> TASK ITEM: What lines of the listing below contain the word "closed"? Copy each of them out.
● ● ● ●
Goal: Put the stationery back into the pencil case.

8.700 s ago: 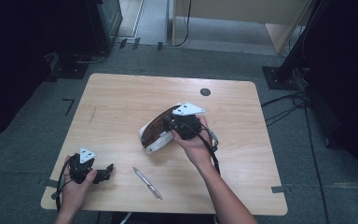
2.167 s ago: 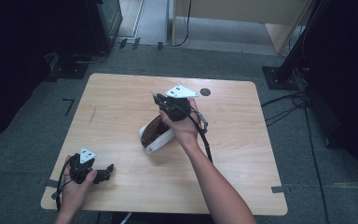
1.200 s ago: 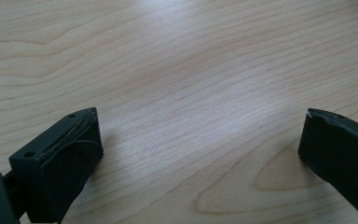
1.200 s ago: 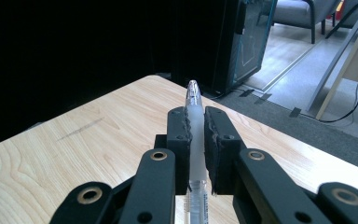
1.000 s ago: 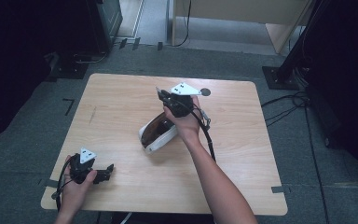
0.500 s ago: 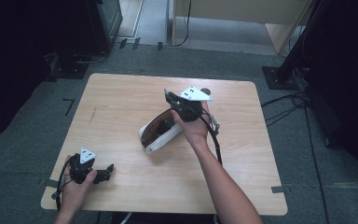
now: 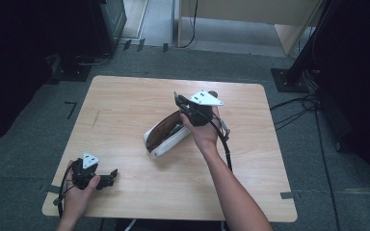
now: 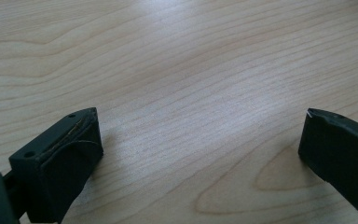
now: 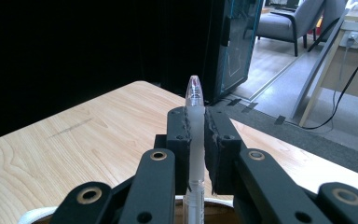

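Observation:
In the right gripper view, my right gripper [image 9: 195, 122] is shut on a clear, frosted pen [image 9: 194, 91] that stands upright between the pads, tip up. From the high view this gripper [image 7: 179, 100] is held in the air over the far end of an open white pencil case [image 7: 165, 136] with a brown inside, which lies mid-table. The case's white rim [image 9: 33, 215] shows just below the jaws. My left gripper [image 7: 110, 173] rests near the table's front left corner. Its jaws stand wide apart over bare wood, and the gripper [image 8: 200, 135] holds nothing.
The light wooden table [image 7: 125, 101] has a small dark round mark [image 7: 213, 93] near its far edge. Dark cabinets [image 7: 107, 19] and a stand base [image 7: 289, 79] stand on the grey floor behind the table. Cables [image 7: 298, 103] run on the floor at the right.
The pen that lay near the table's front edge is now in my right gripper. That gripper lifted to the case's far end and drifted slightly right. The left gripper has stayed put.

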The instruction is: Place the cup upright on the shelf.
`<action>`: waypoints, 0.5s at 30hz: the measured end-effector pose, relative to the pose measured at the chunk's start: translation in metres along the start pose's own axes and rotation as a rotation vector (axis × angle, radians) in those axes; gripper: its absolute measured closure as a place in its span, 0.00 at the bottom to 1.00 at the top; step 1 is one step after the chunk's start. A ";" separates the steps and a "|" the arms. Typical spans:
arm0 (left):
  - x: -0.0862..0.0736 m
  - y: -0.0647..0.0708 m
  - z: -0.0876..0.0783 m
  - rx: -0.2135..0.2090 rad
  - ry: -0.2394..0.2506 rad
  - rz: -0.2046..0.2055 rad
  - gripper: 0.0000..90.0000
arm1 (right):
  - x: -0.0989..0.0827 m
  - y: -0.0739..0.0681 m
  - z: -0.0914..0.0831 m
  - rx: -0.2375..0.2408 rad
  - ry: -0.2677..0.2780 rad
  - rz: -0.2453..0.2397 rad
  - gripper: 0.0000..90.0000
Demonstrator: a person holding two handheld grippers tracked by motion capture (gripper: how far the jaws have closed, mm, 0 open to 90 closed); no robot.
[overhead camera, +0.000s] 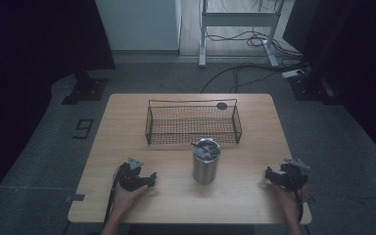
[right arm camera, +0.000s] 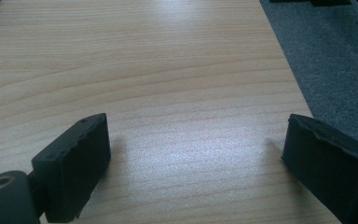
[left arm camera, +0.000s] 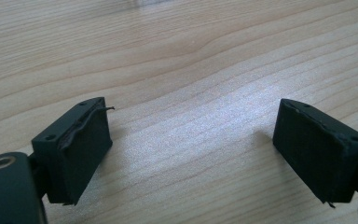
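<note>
A steel tumbler (overhead camera: 206, 161) stands upright near the table's middle, with utensils sticking out of its top. Behind it sits a dark wire basket (overhead camera: 194, 123). My left gripper (overhead camera: 151, 179) rests on the wood at the front left, held by a hand, its tips pointing right toward the tumbler. In the left gripper view its gripper (left arm camera: 193, 135) stands open over bare wood. My right gripper (overhead camera: 269, 174) lies at the front right, pointing left. The right gripper view shows that gripper (right arm camera: 196, 144) open too, nothing between the pads.
The wooden table (overhead camera: 127, 122) ends close to the right gripper, with grey carpet (right arm camera: 335, 60) beyond that edge. A small dark round thing (overhead camera: 222, 105) lies behind the basket. Desk legs and cables (overhead camera: 245, 44) stand on the floor farther back.
</note>
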State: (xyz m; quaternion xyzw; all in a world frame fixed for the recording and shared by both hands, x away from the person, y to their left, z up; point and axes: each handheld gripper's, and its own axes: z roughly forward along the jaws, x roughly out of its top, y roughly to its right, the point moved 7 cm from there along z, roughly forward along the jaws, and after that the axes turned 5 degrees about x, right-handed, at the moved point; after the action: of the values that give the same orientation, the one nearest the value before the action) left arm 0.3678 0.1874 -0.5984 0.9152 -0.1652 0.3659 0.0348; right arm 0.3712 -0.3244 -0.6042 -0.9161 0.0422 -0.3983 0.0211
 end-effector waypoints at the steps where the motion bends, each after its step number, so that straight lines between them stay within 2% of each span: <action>1: 0.000 0.000 0.000 0.000 0.000 0.000 0.12 | 0.000 0.000 0.000 0.000 -0.001 -0.001 0.08; 15: 0.000 0.000 0.000 0.003 0.003 -0.007 0.13 | -0.001 0.000 -0.001 0.000 0.004 -0.001 0.10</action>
State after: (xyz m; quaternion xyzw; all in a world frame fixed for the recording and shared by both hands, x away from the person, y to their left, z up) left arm 0.3677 0.1878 -0.5982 0.9153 -0.1612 0.3674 0.0350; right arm 0.3695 -0.3244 -0.6040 -0.9154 0.0418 -0.3999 0.0211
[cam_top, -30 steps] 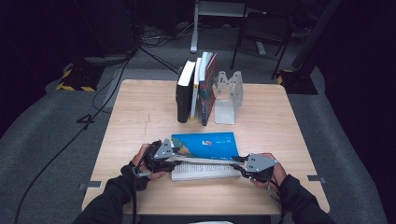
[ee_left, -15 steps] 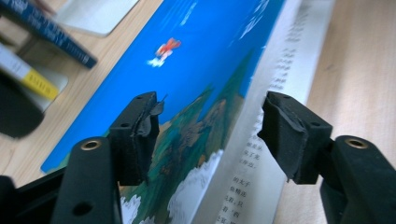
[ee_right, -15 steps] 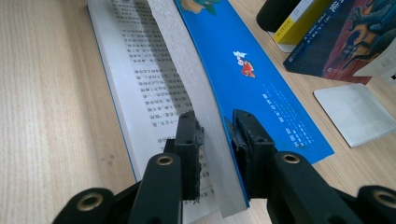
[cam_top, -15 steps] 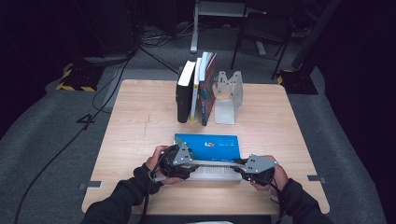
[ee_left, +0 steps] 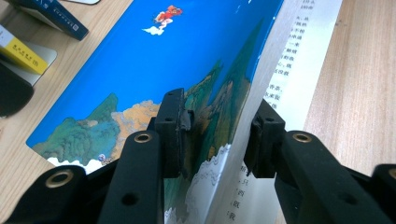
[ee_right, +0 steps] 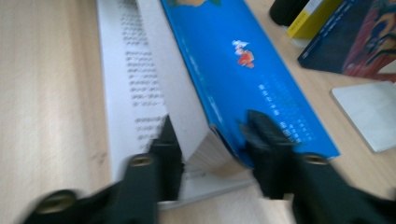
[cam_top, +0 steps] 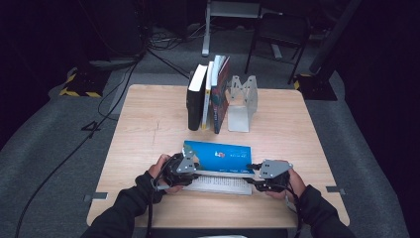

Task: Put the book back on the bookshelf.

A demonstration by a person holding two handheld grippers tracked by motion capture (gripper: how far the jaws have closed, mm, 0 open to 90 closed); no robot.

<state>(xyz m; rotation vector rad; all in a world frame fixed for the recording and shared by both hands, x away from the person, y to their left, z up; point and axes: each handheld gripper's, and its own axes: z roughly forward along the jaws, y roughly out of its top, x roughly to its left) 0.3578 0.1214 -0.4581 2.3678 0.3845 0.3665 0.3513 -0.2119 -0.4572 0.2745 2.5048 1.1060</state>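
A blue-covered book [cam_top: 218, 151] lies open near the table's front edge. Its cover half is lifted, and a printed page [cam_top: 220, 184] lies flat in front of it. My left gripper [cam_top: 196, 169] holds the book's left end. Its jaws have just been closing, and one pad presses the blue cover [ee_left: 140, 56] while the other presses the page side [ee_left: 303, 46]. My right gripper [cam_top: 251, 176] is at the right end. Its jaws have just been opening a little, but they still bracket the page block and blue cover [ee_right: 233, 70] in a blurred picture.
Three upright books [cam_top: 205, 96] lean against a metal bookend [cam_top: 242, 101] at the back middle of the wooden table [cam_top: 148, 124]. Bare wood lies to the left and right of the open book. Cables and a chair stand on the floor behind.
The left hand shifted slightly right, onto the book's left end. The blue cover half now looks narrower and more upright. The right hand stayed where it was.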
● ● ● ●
> RESPONSE:
Demonstrator: a person holding two handheld grippers tracked by motion capture (gripper: how far the jaws have closed, mm, 0 open to 90 closed); no robot.
A demonstration by a person holding two handheld grippers tracked by motion capture (gripper: how far the jaws have closed, mm, 0 open to 90 closed); no robot.

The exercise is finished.